Christophe tâcha de se reprendre à la vie… Quelle fatigue. Il se sentait vieux, vieux comme le monde!… Le matin, quand il se levait, quand il se voyait dans la glace, il était las de son corps, de ses gestes, de sa forme stupide. Se lever, s’habiller, pourquoi?… Il fit d’immenses efforts pour travailler: c’était à vomir! À quoi bon créer, puisque tout est destiné au néant? La musique lui était devenue impossible. On ne juge bien de l’art – (comme du reste) – que par le malheur. Le malheur est la pierre de touche. Alors seulement, on connaît ceux qui traversent les siècles, les plus forts que la mort. Bien peu résistent.
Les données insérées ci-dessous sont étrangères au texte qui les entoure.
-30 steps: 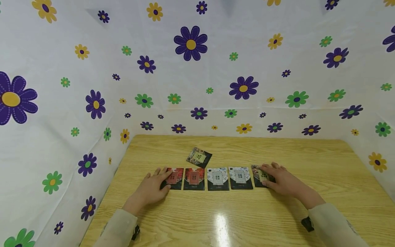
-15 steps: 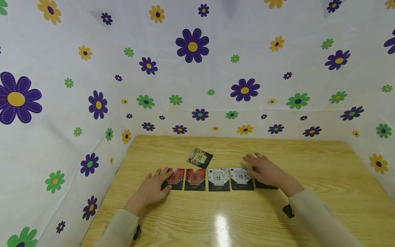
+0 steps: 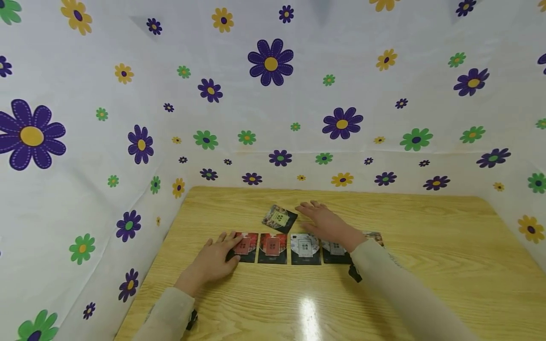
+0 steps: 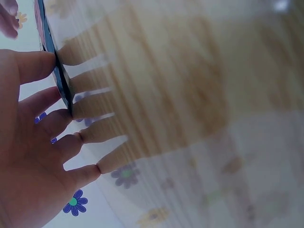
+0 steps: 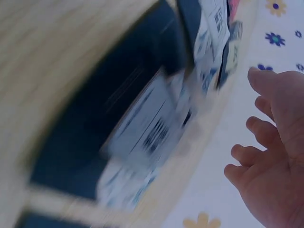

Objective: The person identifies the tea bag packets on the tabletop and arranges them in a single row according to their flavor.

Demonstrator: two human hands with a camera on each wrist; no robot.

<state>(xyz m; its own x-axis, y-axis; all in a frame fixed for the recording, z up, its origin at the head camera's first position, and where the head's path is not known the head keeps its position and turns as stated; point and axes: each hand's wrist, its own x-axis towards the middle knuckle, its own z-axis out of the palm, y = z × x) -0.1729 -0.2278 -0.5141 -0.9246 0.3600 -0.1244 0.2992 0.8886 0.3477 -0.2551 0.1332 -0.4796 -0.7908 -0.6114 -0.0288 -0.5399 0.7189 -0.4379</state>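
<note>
Five flat packets lie in a row on the wooden table. At the left end my left hand rests with spread fingers on a red and black packet; in the left wrist view thumb and fingertips meet its dark edge. Beside it come a second red packet and two white and black ones, the farther partly behind my right wrist. My sleeve hides most of the last packet. Behind the row a tilted dark packet with a yellowish label lies near the fingertips of my empty right hand.
The wooden table spreads in front of the row and to its right. White cloth with printed flowers stands along the back and both sides. A dark wrist strap piece hangs below my right sleeve.
My right hand has let go of the row's right-end packet, lifted and moved left across the white packets toward the tilted one. The left hand has stayed on the red packet.
</note>
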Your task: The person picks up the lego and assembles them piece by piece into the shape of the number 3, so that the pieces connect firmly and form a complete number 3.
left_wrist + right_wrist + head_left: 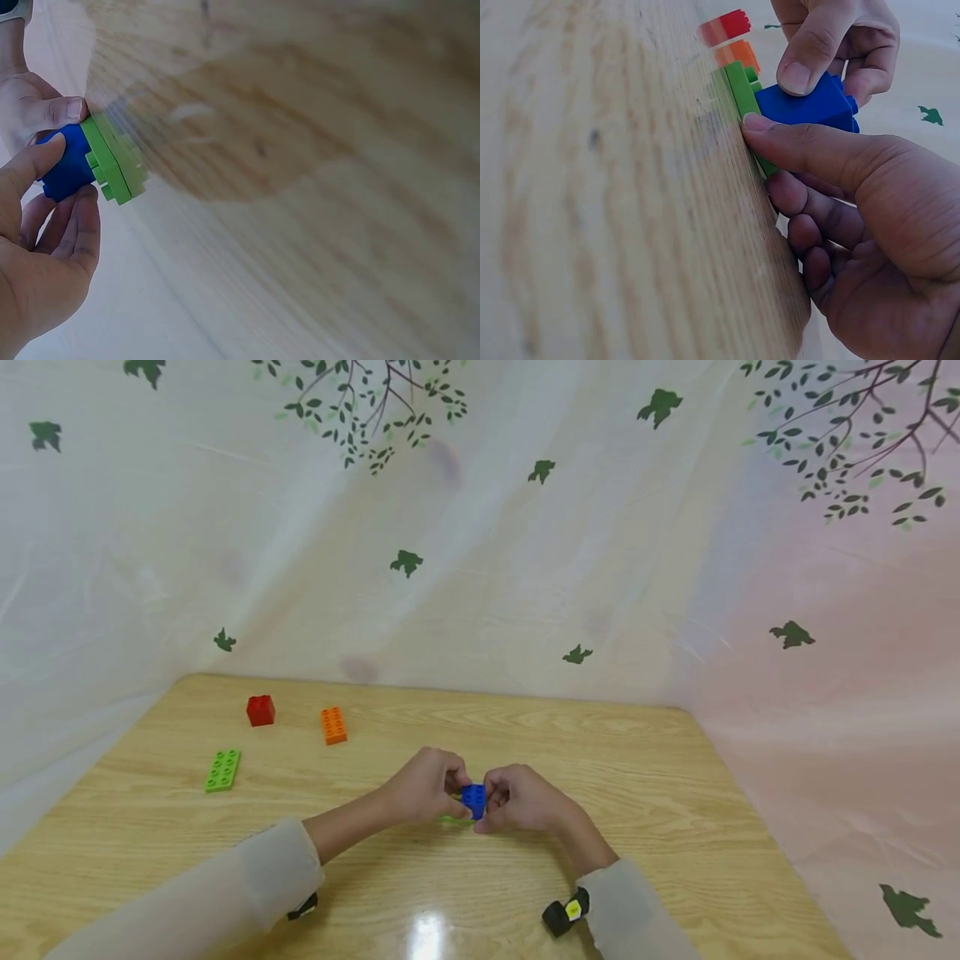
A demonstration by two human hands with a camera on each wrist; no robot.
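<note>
Pale wood-grained table (637, 752), red brick (261, 711) sat toward the left, orange brick (333, 726) lay near it, lime-green brick (222, 771) lay closer

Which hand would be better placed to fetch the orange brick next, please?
Probably the left hand: it is nearer the orange brick, though it grips the blue brick; the right hand sits farther away.

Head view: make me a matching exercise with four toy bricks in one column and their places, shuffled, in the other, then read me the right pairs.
Bricks
1. Red block
2. Blue block
3. Orange eight-stud brick
4. Loose green eight-stud brick

Places
A. In the grip of the left hand
B. Farthest left of the loose pieces
C. Farthest right of the loose pieces
D. Middle of the loose pieces, counting left to right

Pairs: 1-D, 2-A, 3-C, 4-B
</note>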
On est frappé de la médiocrité de certaines âmes sur lesquelles on comptait – (des artistes qu’on aimait, des amis dans la vie). – Qui surnage? Que la beauté du monde sonne creux sous le doigt de la douleur!

Mais la douleur se lasse, et sa main s’engourdit. Les nerfs de Christophe se détendaient. Il dormait, dormait sans cesse. On eût dit qu’il ne parviendrait jamais à assouvir cette faim de dormir.

Et une nuit enfin, il eut un sommeil si profond qu’il ne s’éveilla que dans l’après-midi suivante. La maison était déserte. Braun et sa femme étaient sortis. La fenêtre était ouverte, l’air lumineux riait. Christophe se sentait déchargé d’un poids écrasant. Il se leva et descendit au jardin. Un rectangle étroit, enfermé dans de hauts murs, à l’aspect de couvent. Quelques allées sablées, entre des carrés de gazon et de fleurs bourgeoises; un berceau où s’enroulaient une treille et des roses. Un filet d’eau minuscule s’égouttait d’une grotte en rocaille; un acacia adossé au mur penchait ses branches odorantes sur le jardin voisin. Par delà s’élevait la vieille tour de l’église, en grès rouge. Il était quatre heures du soir. Le jardin se trouvait déjà dans l’ombre. Le soleil baignait encore la cime de l’arbre et le clocher rouge. Christophe s’assit sous la tonnelle, le dos tourné au mur, la tête renversée en arrière, regardant le ciel limpide parmi les entrelacs de la vigne et des roses. Il lui semblait s’éveiller d’un cauchemar. Un silence immobile régnait. Au-dessus de sa tête, une liane de rose languissamment pensait. Soudain, la plus belle, s’effeuilla, expira; la neige de ses pétales se répandit dans l’air. C’était comme une belle vie innocente qui mourait. Si simplement!… Dans l’esprit de Christophe, cela prit une signification d’une douceur déchirante. Il suffoqua; et, se cachant la figure dans ses mains, il sanglota…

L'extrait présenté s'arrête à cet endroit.